私の足元に置かれた私の拳銃。代わりにライは私を撃ち抜いた銃を拾い上げる。

「……すまなかった」

ライはそう言って去っていく。一体何に対しての謝罪なのだろう……。

ライの姿が見えなくなると同時にその場に座りこんだ。

『ははっ……馬鹿だなぁ、私』

ラムの命令を聞いて、ここに来るまでにあらゆる方法を考えた。どうしたらライを始末できるのか……結果出した答えが怒りに任せて引き金を引く、というもの。感情に支配されればきっと大丈夫、余計なことを考えずに済む……なんて考えの甘さ。

結局ライの言葉に怒りは引き、その上明美のことが頭をよぎり、自身を撃ち抜くことになった。
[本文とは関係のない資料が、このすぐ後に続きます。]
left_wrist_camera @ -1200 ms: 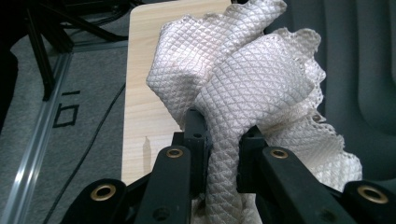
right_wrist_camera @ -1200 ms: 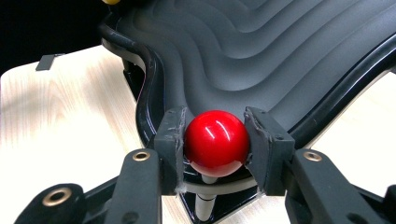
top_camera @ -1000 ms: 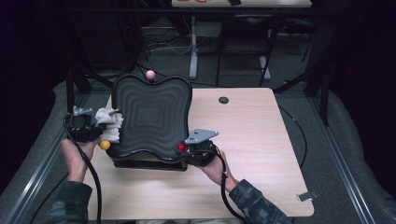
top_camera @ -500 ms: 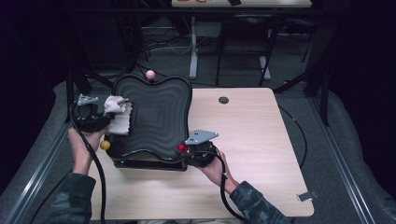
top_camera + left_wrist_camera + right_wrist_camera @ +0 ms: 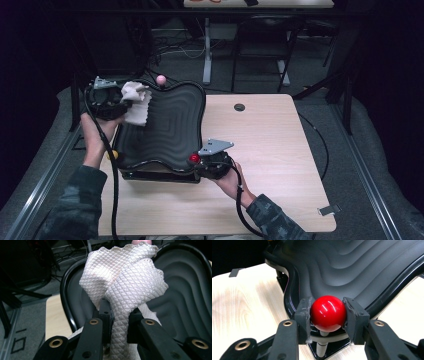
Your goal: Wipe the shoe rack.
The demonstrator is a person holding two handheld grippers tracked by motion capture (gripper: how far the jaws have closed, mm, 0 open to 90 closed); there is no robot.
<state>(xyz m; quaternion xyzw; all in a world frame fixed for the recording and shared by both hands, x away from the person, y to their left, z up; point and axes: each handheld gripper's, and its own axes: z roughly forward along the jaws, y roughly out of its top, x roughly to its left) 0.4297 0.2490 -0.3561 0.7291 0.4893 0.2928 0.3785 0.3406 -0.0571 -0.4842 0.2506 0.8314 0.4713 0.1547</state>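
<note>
On a pale wooden surface (image 5: 270, 165), the left tongs (image 5: 117, 315) are pinching a white cloth (image 5: 136, 102) over the black ridged tray's (image 5: 175, 125) far-left corner; the right tongs (image 5: 327, 315) are clamping its red knob (image 5: 328, 313). Wiping seems barely underway.

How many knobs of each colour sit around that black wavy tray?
Red knob: 1
Pink knob: 1
Yellow knob: 1
Total: 3 knobs at the corners of the black tray.
</note>
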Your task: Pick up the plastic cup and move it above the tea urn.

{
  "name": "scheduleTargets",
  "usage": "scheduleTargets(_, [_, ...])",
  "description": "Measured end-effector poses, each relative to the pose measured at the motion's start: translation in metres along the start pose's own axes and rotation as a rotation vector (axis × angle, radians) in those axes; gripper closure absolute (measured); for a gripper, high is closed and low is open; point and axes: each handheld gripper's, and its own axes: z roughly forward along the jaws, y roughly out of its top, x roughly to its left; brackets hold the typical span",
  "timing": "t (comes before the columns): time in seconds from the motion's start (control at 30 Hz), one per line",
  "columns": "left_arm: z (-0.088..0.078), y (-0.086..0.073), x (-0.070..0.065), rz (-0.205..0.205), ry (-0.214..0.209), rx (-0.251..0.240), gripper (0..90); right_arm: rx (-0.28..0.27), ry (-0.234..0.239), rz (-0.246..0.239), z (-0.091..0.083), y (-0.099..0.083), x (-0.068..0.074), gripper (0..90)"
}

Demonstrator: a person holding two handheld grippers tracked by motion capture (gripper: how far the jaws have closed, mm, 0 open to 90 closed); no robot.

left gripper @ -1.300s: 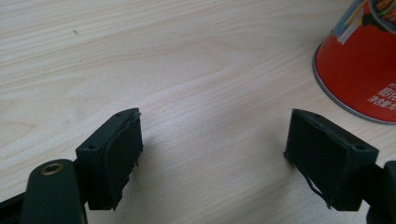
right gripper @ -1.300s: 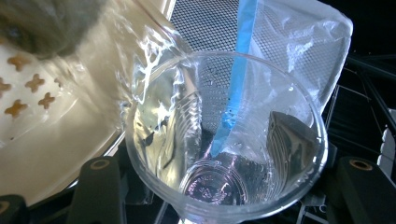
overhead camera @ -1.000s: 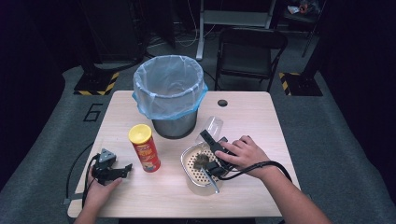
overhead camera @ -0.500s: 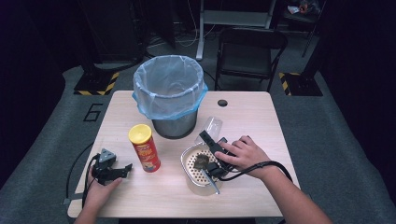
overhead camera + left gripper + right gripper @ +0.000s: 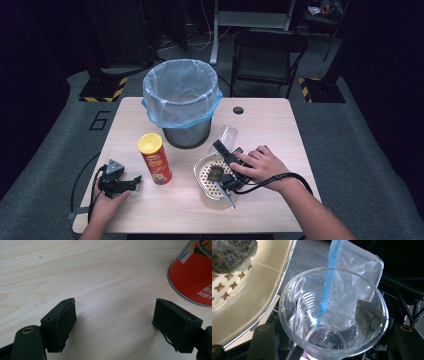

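Closest to us in the high view, we note the left gripper (image 5: 131, 182) lying on the table (image 5: 280, 125) at the near left, under the person's left hand (image 5: 107, 202). Its own view adds what the high view cannot resolve: the 2 jaws stand well apart over bare wood, with nothing between them and nothing touched, and the base of the red chip can (image 5: 193, 275) stands just beyond the right jaw. From above we see that chip can upright, yellow lid on top, just right of this gripper.

Further right, the right hand (image 5: 260, 165) rests on the right gripper (image 5: 216, 145), which lies across the rim of a white perforated tray (image 5: 200, 167) holding a dark lump (image 5: 215, 173). From above, the clear plastic cup (image 5: 223, 137) at its tip is only a faint shape. We see in the right gripper view that the jaws are closed on this cup (image 5: 332, 322), 1 on each side of its wall, with the mouth facing the camera; the tray's cross-shaped holes and the dark lump (image 5: 232, 253) show at upper left.

Beyond the cup stands the bin (image 5: 182, 100) with its blue-edged liner, at the table's far middle.
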Motion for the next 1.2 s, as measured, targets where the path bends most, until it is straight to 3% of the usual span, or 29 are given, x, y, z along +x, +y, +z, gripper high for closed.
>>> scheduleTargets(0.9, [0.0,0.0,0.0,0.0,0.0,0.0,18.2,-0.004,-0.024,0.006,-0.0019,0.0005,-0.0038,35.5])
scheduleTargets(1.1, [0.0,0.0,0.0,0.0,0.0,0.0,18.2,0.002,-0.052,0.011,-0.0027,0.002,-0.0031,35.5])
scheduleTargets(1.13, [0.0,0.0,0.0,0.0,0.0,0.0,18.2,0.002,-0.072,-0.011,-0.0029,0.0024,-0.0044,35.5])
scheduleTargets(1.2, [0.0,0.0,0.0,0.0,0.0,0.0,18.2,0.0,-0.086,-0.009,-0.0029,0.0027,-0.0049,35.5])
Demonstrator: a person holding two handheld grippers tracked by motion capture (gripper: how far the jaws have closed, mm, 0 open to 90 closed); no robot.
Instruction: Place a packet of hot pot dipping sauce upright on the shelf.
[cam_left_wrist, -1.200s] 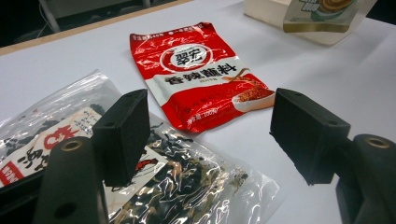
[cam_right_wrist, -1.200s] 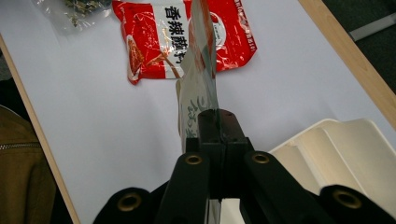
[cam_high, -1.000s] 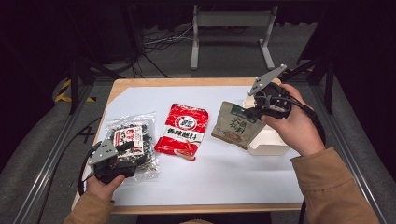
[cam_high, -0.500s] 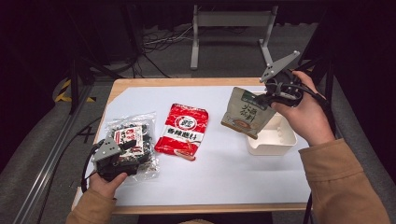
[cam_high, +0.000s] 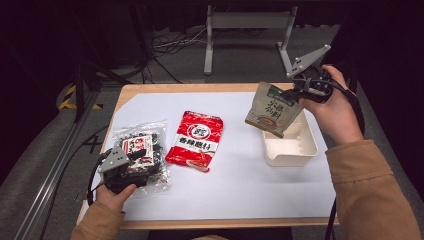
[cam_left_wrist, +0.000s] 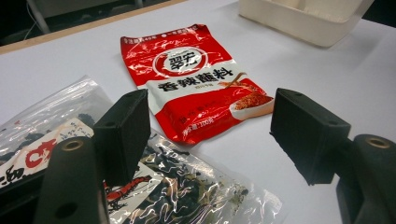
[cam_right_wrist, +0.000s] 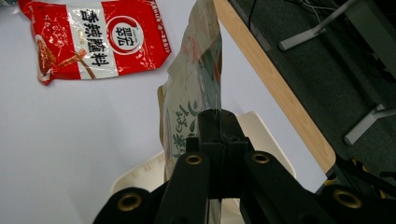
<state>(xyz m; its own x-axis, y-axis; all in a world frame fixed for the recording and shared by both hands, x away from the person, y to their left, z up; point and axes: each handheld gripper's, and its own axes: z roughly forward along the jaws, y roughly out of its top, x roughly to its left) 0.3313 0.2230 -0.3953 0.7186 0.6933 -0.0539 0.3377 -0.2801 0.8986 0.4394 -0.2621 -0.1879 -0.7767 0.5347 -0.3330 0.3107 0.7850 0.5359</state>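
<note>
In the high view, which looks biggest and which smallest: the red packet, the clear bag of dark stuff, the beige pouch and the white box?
1. Clear bag, partly hidden.
2. Red packet, about alike.
3. White box.
4. Beige pouch, lifted nearer the camera, so unsure.

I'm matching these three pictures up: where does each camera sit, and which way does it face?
High view: above the person's side, facing forward and down on the table; forearms, hands, left gripper, right gripper.
Left gripper view: on the left gripper, low across the table, past the clear bag.
Right gripper view: on the right gripper, looking down, beige pouch clamped.
All share the red packet.
</note>
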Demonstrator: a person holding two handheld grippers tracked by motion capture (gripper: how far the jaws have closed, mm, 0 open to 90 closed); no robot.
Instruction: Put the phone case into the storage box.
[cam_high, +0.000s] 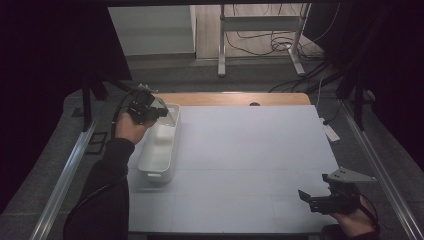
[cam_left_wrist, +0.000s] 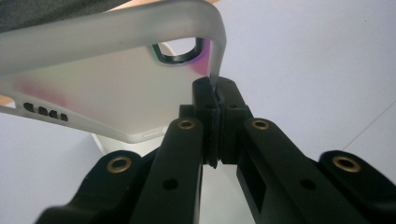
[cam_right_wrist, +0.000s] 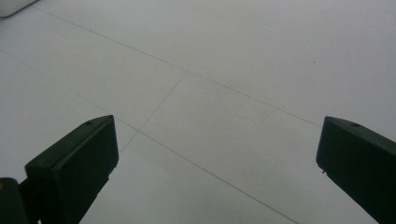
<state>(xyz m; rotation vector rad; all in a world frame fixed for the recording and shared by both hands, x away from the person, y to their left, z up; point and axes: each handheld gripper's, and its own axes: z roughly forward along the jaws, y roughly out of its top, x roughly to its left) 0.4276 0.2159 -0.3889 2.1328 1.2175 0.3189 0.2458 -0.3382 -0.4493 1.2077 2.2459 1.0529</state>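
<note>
A frosted, translucent phone case (cam_left_wrist: 107, 84) with a black-rimmed camera cutout is pinched by its edge between the jaws of my left gripper (cam_left_wrist: 215, 86). In the high view that left gripper (cam_high: 159, 111) holds the phone case (cam_high: 169, 115) over the far end of a long white bin (cam_high: 161, 173) at the table's left. My right gripper (cam_high: 307, 200) rests near the front right corner of the table. In its own view the right gripper (cam_right_wrist: 217, 154) has its jaws wide apart, with bare white surface between them.
A white mat (cam_high: 250, 150) with faint seam lines covers the table; a strip of wooden tabletop (cam_high: 235, 98) shows at the back. Metal rails run along both sides. A frame and cables lie on the floor beyond.
</note>
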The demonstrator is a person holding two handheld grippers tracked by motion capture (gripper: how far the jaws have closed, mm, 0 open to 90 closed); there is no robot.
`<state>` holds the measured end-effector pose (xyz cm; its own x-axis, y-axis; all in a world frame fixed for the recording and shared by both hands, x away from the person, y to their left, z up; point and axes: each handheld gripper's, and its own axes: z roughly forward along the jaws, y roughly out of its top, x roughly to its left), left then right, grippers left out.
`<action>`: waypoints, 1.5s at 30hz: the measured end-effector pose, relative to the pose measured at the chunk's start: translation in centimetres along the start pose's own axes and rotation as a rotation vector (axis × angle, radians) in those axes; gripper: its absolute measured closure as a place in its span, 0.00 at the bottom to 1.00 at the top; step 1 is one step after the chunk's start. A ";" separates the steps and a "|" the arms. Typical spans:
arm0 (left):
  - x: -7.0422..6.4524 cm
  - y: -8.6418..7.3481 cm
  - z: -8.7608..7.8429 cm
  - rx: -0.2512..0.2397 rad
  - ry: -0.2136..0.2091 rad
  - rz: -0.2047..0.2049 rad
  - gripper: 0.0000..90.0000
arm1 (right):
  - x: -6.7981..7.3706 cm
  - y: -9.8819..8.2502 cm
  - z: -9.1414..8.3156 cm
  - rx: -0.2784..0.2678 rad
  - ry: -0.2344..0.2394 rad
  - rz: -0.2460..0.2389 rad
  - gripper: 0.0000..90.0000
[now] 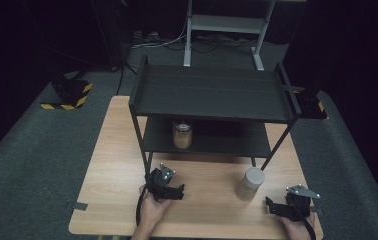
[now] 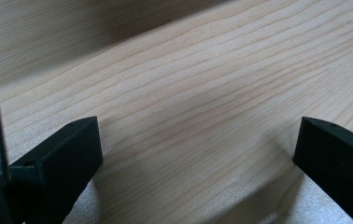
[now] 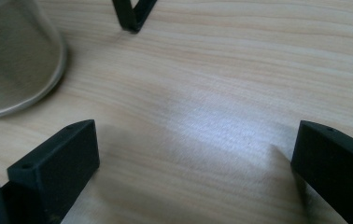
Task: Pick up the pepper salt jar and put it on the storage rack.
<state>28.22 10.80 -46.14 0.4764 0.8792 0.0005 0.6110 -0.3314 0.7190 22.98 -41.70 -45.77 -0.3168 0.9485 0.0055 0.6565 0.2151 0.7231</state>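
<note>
A clear jar [image 1: 250, 183] with a pale lid and beige contents stands on the wooden table [image 1: 112, 165], in front of the rack's right front leg. A second jar [image 1: 182, 134] with tan contents stands on the lower shelf of the black rack [image 1: 212, 92]. My right gripper [image 1: 273, 206] rests near the table's front right edge, just right of the first jar, jaws wide apart and empty. In the right gripper view that gripper [image 3: 195, 149] is open over bare wood, the jar [image 3: 16, 56] at upper left. My left gripper [image 1: 178, 193] [image 2: 198, 149] lies open and empty near the rack's left front leg.
The rack's top shelf [image 1: 212, 80] is bare, and its leg [image 3: 132, 14] stands just beyond my right gripper. Grey carpet surrounds the table. A metal stand [image 1: 224, 30] and cables lie behind, and a yellow-striped block [image 1: 69, 95] sits on the floor at left.
</note>
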 end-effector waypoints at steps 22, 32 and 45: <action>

傷口がドクンドクンと波打っている感じがする。お腹に銃弾を受けた時よりまだマシな気はする……予想していたものだし。でも、血は止まりそうにないし右手は動かない。連絡したくても、どっちの手も使えそうにない。

……このまま死ぬのかな。

死ぬ訳にはいかないのだけど。ライの頼みも聞かないといけないし、何よりジンからの命令に背くわけにいかない。

もう少しこのまま……そう思って目を瞑った。

それからどれだけ時間が経っただろう。近くで聞こえたエンジン音。この音って……

「マティーニ!大丈夫ですか?!」

駆け寄ってきた姿に目をうっすら開く。

『バー、ボン……?なんで……ここに……』

「その話は後です……手退けてください」

『いっ……』

傷口を布か何かで押さえられる。

「ここじゃ無理か……誰かに連絡しましたか?」

小さく首を振る。するとバーボンは舌打ちをした。そして、上着を脱いで私の右肩へにかけた……なんかデジャブ……?

『服……汚れちゃう……』

「貴女は……もう少し自分の心配してください」

そのまま横抱きにされ、倉庫の入口に横付けされた車の助手席へ下ろされる。バーボンはどこかへ電話をしはじめた。

「僕です。アジトの場所教えてください……マティーニが撃たれています」

あの時と違って意識はあるから、会話が聞こえる。

「ええ、おそらく……僕が連れていった方が早いかと思いますが……詳しいことはそちらで……はい、また」

電話を終え、スマホを操作した後、車が動き出す。

「少し飛ばしますよ」

小さく頷いた。車の揺れに傷が痛むがぐっと堪える。